For readers in Australia and the United Kingdom more familiar with Murdoch’s game plan for newspapers, the news comes as no surprise. After all his “inform, educate and entertain” approach hasn’t varied in the 50 years that Murdoch has been in the business.

But the most fascinating part of the book is her insights into Murdoch’s world. She describes how, like so many editors before them, a series of editors cling to the idea that they will be the exception, the one to make it work with Murdoch, despite all evidence to the contrary.

Back in 1993, William Shawcross quoted the following observation from former London Times editor Harold Evans in his Rupert Murdoch: Ringmaster of the Information Circus (Pan Books: 1993). “ ‘Every editor, and many a politician who deals with Murdoch, thinks that they’re the one who is really going to change him. They’re like a woman who goes out with a womanizer. This time he really means it. He really loves me. He’ll really love me.’ Well Murdoch’s like a womanizer in that sense. His has this fatal capacity to instill confidence in you that you and he have a special, exclusive relationship. It’s a wonderful con trick” (Shawcross, 1993: 236).

The book has many insights into the functioning of the Murdoch dynasty as Murdoch heads into his eighties. Ellison also reports titillating tidbits about Wendi Deng, Murdoch’s Chinese-born American third wife, such as her alleged history as a seducer of older men.

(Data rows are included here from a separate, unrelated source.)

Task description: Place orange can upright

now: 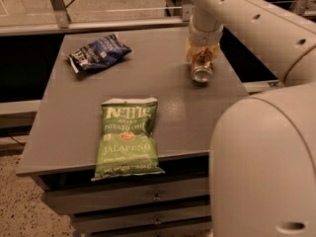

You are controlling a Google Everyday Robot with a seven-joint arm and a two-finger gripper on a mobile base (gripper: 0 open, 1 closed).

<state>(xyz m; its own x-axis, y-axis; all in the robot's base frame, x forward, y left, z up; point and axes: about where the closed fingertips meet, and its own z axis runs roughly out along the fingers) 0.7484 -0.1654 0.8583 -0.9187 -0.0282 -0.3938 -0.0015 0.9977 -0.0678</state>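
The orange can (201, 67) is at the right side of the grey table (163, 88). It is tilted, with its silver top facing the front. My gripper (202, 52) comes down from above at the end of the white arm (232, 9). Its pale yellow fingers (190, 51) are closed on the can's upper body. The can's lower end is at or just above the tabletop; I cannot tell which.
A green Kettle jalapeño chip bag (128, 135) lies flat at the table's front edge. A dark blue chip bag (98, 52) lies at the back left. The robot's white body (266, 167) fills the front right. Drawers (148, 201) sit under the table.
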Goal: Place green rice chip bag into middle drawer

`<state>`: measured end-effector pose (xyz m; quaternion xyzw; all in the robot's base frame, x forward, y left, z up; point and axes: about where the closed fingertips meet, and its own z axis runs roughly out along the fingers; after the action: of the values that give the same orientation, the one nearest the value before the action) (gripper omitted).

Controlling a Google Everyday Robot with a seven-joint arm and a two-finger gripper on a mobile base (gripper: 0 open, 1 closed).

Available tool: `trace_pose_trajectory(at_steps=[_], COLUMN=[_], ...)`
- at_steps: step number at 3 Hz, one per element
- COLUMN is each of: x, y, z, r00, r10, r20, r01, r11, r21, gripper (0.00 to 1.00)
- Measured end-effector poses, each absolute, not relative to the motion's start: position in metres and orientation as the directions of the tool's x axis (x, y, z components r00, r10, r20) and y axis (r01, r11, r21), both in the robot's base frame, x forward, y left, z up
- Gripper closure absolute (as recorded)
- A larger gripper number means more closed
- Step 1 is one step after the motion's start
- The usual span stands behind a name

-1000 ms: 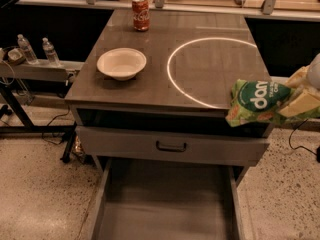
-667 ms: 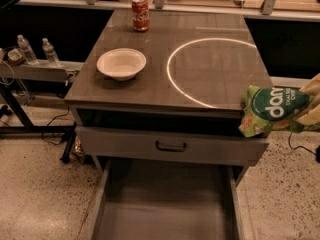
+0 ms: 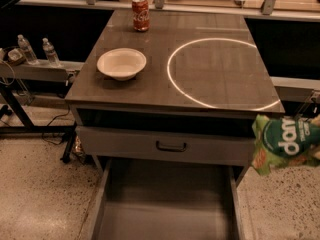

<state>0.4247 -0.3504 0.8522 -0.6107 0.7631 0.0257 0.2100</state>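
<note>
The green rice chip bag (image 3: 285, 143) hangs in the air at the right edge of the view, beside the cabinet's right front corner and level with the closed drawer front. My gripper (image 3: 315, 134) is at the far right edge, mostly out of frame, shut on the bag's right side. The middle drawer (image 3: 165, 209) is pulled out at the bottom centre, a wide grey tray with a bare floor. The bag is above and to the right of the drawer's right wall (image 3: 235, 204), not over its floor.
A closed grey drawer front with a dark handle (image 3: 171, 146) sits above the open drawer. On the table top (image 3: 210, 19) stand a white bowl (image 3: 121, 63), a red soda can (image 3: 140, 14) and a white painted ring (image 3: 215, 74). Water bottles (image 3: 36, 50) stand on a shelf at left.
The gripper has carried the bag down and to the right, from the table top's right front corner to beside the drawer front. Nothing else has moved.
</note>
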Motion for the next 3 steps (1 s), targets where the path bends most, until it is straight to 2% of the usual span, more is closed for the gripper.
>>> trace_pose_trajectory(at_steps=[2,3], x=[0.364,0.348], y=[-0.312,-0.256], z=[0.754,0.702], r00=[-0.098,-0.049], r10=[-0.922,-0.896], r20=[-0.376,-0.441], r01=[-0.990,-0.998], r11=[0.130,0.063], r21=[-0.062,-0.018], gripper=[1.00,1.00])
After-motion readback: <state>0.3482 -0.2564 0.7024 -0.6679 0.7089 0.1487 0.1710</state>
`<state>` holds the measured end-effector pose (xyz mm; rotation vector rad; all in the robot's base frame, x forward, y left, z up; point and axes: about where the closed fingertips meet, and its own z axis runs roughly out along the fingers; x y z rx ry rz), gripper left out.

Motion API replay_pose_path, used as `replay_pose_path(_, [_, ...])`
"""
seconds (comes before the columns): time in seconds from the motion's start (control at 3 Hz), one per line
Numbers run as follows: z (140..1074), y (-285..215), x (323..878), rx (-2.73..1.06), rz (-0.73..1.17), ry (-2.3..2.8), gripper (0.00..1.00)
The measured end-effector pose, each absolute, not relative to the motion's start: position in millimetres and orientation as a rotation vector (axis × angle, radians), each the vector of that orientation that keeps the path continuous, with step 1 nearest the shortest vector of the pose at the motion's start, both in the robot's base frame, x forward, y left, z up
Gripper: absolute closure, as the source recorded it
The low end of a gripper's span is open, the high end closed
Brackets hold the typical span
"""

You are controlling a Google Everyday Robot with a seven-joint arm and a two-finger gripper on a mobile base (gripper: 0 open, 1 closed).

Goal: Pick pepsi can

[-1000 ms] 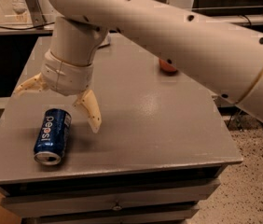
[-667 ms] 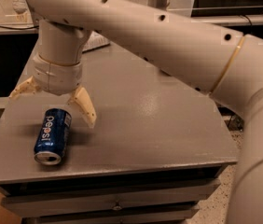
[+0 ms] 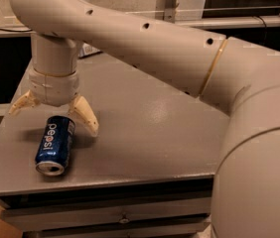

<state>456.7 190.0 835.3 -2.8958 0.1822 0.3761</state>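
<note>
The pepsi can (image 3: pixel 55 145) is dark blue with white lettering and lies on its side near the front left of the grey table (image 3: pixel 145 128), silver end toward the front edge. My gripper (image 3: pixel 54 112) hangs just above the can's far end, pointing down. It is open, with one tan finger (image 3: pixel 86 115) to the right of the can and the other finger (image 3: pixel 22 103) to the left. The fingers straddle the can's far end without closing on it.
My large white arm (image 3: pixel 179 48) crosses the upper frame and fills the right side. The table's front edge (image 3: pixel 105 182) runs just below the can, with drawers (image 3: pixel 120 217) beneath. Dark shelving and a rail lie behind the table.
The gripper has shifted left and lower, and sits over the can's far end. The arm has swung closer, filling more of the right side. The can has not moved.
</note>
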Motion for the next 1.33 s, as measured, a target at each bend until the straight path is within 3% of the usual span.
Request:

There are glimpses into Murdoch’s life with his two small daughters – he spends time with them on his boat Rosehearty, but he spends it in his office on the phone.

Ellison has her own take on the relationships within the Murdoch family, especially as they are related to the business. There is a fascinating description of how Lachlan Murdoch, so long agreed as heir-apparent to the News empire, came to leave the business. According to Ellison, he was victim of a ‘corporate conspiracy to undermine him’ but the real tragedy was that when Lachlan faltered, his father allowed it to happen. Ellison quotes Murdoch’s second daughter, Elisabeth, on her father’s reaction. “It wasn’t the most emotionally intelligent way for Dad to handle it,” she said. “He doesn’t really have the tools to express that he’s sorry.” That the grown children still stand resolutely by their father no matter what he does is also a telling insight.

Back at The Wall Street Journal, its most respected feature writers voted on the new order with their feet in 2009 and The Journal stopped winning Pulitzer Prizes for the first time in 10 years, as if proof of the folly of Murdoch’s approach. But in the autumn of 2009, The Journal’s (paid) online circulation reached 2.02 million, making it the largest paper in the nation.

As for the Bancrofts once so divided by their ‘duty’ to The Journal, they were now of a single mind that selling off the family legacy has saved them ‘from ruin’ even if they thought the paper had not changed for the better.

Ellison also tells how a New York Times business columnist described the demise of the old Journal. “Most painful for me are the memories I have of the rollicking Wall St Journal narrative that was such a staple – a behind-the-scenes story about some shenanigans inside a company that only The Journal would ferret out and tell. Nobody else wrote those stories on a regular basis and now that The Journal has largely stopped writing them I fear they are doing to disappear like an ancient dialect that dies out.” An ancient dialect in a Murdoch publication? Hardly.

“We produced a better paper,” Murdoch told his critics, inside and outside the company. “I’m sorry but it is as simple as that.” There ends the lesson.

 

About the Author

Professor Lynette Sheridan Burns is the Head of the School of Communication Arts, University of Western Sydney. She has been a journalist for 25 years. Professor Burns is the author of Understanding Journalism (Sage: 2002).